Everything in the data must be repeated exactly, apart from the pictures, which are left out.

*** Opening Recorded information ***

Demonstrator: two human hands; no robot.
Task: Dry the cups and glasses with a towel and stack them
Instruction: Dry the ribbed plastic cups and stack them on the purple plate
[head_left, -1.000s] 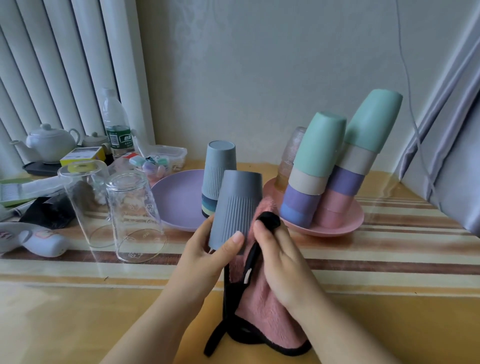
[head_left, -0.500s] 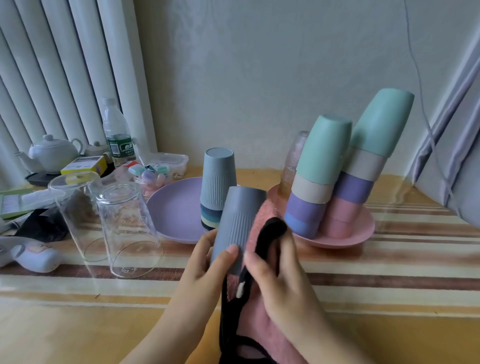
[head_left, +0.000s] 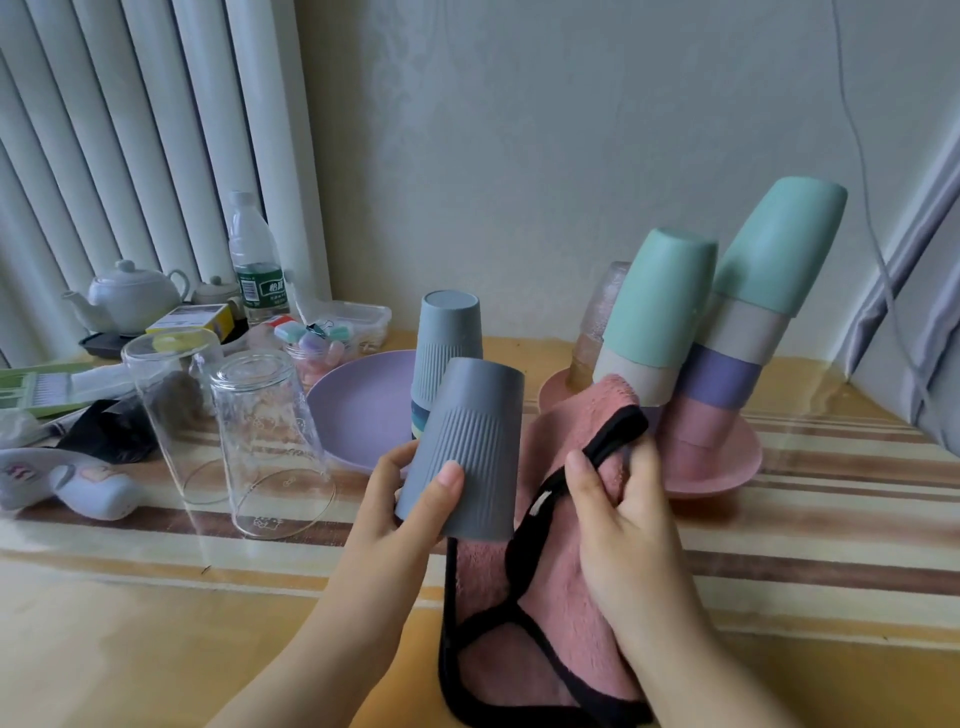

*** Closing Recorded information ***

Result of this exercise.
Demonstrator: two human hands; no robot.
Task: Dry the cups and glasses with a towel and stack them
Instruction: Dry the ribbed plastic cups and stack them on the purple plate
[head_left, -1.000s] 
[head_left, -0.500s] 
[head_left, +0.000s] 

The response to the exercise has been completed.